Just make sure that if you get kappas you feed them some good power, I have 85rms going to each of mine and they sound great.


----------



## pearsont74 (Oct 1, 2002)

I have kappa 6.5s component and in the door and they are amazing. They are not intented for low bass sound....I have a 12" vega sub and combined with the 6 Infinity Kappa's I have a excellent range of sound.
Of course the speakers on only half of the stereo. I good head unit makes all the difference in the world. I dont think the factory will give the Infinitys the ablity to prove themselfs.
I have a pioneer DEH-8000R....even thiough this is a pretty expensive headunit it is well worth it.


----------



## Token Moron (Mar 28, 2003)

i have 2 12" infinity reference series 1230w subs in my car, theyre not the best sounding subs out there, but they do the job.


----------



## Slayer2003 (Jun 4, 2003)

my pref isnt with infinity, but almost anything you can get aftermarket for stereo will be better than factory.......unless you have a bose setup . havent heard too much about the kappa subs, cept they dont handle the rated wattage well, and the rms is pretty close to their max. just what ive been told though.


----------



## sr20dem0n (Mar 19, 2003)

just thought I would add....
I just got my headunit and amp in 2 weeks ago or so (pioneer premier deh-p750mp and us acoustics 85x4 amp), and I've been tuning everything ever since. I have now hit the point where I give myself a headache and my brain wants to implode before I hear any distortion. This is still with enough bass to shake the side mirrors, and vibrate my feet enough where it throws off my driving (I have motor mounts so I can feel the engine through the pedals, I normally drive by feel, not by looking at the tach or by sound, so all this vibration in my feet from the driver's side front speaker throws me way off and I look like I'm just learning how to drive a stick )

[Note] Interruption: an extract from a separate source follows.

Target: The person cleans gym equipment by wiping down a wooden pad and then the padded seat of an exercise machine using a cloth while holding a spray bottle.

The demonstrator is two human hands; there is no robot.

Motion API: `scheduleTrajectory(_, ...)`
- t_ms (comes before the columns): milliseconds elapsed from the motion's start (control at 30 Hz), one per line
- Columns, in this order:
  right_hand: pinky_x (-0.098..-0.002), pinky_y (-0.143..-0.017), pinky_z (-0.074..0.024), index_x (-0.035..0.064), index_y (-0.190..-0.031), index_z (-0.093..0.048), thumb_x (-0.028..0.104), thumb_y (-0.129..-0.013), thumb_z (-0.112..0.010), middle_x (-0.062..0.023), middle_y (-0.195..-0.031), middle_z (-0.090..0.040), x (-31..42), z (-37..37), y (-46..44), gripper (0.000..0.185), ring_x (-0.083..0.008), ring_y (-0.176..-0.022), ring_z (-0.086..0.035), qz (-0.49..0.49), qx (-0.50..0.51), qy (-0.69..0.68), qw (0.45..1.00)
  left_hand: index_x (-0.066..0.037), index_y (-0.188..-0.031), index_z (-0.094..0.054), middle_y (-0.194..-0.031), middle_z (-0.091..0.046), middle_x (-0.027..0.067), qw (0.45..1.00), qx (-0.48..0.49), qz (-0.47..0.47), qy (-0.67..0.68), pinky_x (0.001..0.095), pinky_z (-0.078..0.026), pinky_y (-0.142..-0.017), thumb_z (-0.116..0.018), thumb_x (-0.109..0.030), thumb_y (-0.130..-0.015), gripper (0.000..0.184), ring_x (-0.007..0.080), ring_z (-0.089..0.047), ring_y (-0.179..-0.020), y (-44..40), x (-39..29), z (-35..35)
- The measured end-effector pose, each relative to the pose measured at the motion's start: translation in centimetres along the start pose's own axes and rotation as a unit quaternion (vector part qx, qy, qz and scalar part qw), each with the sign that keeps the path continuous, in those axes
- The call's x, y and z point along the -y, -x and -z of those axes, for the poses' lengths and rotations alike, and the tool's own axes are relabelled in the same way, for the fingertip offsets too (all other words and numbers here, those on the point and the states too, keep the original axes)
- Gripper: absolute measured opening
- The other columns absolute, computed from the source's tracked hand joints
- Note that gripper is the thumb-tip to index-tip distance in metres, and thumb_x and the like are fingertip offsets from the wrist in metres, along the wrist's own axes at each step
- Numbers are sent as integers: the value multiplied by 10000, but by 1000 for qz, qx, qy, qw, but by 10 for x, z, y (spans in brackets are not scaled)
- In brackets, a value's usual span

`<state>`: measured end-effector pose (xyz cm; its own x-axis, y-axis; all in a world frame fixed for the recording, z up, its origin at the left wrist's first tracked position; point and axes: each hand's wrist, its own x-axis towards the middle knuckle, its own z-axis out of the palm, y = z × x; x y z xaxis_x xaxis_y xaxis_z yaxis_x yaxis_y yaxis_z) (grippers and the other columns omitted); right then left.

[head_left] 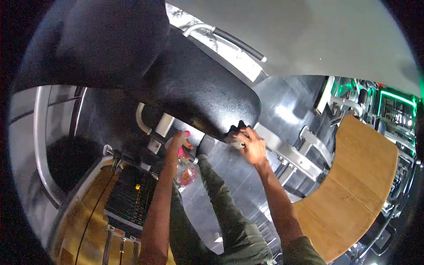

the speakers I have are listed in my first post in this thread


----------



## Token Moron (Mar 28, 2003)

sr20dem0n said:


> * I normally drive by feel, not by looking at the tach or by sound, so all this vibration in my feet from the driver's side front speaker throws me way off and I look like I'm just learning how to drive a stick )
> *


LOL

i drive by feel too, i never look at anything else, and when i have my sound system in the car, i cant hear the engine revv(i manual shift the auto) so its kinda hard....because sometimes when the bass kicks i feel like its the engine through the pedals like u said..hehe


----------



## Island^View (Jun 22, 2003)

what would you recommend as a good medium (meaning handles both highs and base) component system because i don't have enough money for amp and sub yet (saving for momo sub hehe)?


----------



## Paul79UF (Jan 23, 2003)

you might as well just wait until you can afford interior speakers..a subs, a 2 channel amp for the sub, and a 4 chan amp for the interiors....you won't be happy with anything less and you might spend more money in the long run


my 2 cents


----------



## mtcookson (Jul 16, 2003)

infiniti makes the best car audio, no question about it (if you are into sound qualty like I)


----------



## 91ser (May 7, 2003)

i have infinities in the back, they sounded great, 6.5" and they were the reference, they pumped out great bass, i would reconmend them to anyone


----------



## Sethticlees (May 30, 2002)

Island^View said:


> *what would you recommend as a good medium (meaning handles both highs and base) component system because i don't have enough money for amp and sub yet (saving for momo sub hehe)? *



I like my Polk Audio EX2560 component set. Very middle of the road IMHO. Also very reasonably priced for under 100 bux.


----------



## sentrapower93 (May 11, 2002)

I have 6.5" infinity 2-ways f & r with just a pioneer cd deck and they sound nice. Good mid-bass and highs i like them...


----------



## Guest (Jul 23, 2003)

I just put Kappa 63.5i 3 ways in the back and they sound great. Again, they are not meant for bass but once I get a sub in there that shouldnt be a problem.


----------



## tolley (Jul 25, 2003)

I just put in some 6.5" Infinity Kappa components in about a month ago hooked up to a 160 watt RF amp. I am very impressed with thier sound, and I would highly recommend them.

Jordan


----------